**Data records**
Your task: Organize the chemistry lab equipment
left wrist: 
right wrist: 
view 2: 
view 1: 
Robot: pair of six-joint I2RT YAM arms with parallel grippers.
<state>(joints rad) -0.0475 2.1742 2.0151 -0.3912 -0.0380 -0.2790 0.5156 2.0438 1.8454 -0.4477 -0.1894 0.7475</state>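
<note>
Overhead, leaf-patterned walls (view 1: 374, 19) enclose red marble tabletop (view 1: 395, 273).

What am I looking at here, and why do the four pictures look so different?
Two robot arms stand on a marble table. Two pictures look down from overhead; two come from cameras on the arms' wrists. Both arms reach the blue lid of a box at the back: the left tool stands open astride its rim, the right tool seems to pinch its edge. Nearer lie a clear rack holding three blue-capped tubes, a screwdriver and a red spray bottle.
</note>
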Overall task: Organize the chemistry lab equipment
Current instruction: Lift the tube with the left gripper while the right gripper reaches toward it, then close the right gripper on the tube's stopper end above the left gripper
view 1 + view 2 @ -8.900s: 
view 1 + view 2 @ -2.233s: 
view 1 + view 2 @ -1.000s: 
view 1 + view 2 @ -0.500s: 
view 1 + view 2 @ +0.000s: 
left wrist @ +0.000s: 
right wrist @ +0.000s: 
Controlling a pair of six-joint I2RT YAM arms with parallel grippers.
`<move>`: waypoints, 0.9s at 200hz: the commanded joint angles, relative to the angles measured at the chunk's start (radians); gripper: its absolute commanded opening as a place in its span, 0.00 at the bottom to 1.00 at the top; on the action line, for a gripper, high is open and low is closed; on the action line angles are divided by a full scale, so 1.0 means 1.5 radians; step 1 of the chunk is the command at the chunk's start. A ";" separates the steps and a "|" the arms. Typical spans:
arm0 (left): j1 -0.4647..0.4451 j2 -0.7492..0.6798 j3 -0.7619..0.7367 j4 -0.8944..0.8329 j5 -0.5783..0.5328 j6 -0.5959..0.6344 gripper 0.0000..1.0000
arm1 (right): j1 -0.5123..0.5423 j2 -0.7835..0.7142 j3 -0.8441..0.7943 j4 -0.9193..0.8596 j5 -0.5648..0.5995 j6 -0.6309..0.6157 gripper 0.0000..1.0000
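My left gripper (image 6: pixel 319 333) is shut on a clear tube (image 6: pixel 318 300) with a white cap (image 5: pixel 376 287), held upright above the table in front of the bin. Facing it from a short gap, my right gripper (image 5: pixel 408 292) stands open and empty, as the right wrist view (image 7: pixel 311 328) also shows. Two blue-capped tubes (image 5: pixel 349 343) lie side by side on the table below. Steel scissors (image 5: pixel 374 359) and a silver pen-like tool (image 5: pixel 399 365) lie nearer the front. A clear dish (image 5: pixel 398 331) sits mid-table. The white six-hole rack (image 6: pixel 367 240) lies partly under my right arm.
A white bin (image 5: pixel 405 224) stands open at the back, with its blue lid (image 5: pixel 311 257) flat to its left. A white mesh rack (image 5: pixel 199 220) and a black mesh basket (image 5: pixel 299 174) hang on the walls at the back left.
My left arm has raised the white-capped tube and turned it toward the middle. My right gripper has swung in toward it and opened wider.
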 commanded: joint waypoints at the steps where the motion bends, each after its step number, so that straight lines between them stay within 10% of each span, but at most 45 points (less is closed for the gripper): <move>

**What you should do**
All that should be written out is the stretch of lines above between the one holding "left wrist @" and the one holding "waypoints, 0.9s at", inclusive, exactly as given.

**Answer space**
left wrist @ +0.000s: 
right wrist @ +0.000s: 
Controlling a pair of six-joint I2RT YAM arms with parallel grippers.
`<move>`: waypoints, 0.9s at 200hz: the commanded joint angles, relative to the angles measured at the chunk's start (radians); gripper: its absolute commanded opening as a place in its span, 0.00 at the bottom to 1.00 at the top; on the action line, for a gripper, high is open and low is closed; on the action line angles are divided by a full scale, so 1.0 means 1.5 radians; step 1 of the chunk is the command at the chunk's start. A ";" separates the steps and a "|" the arms. Typical spans:

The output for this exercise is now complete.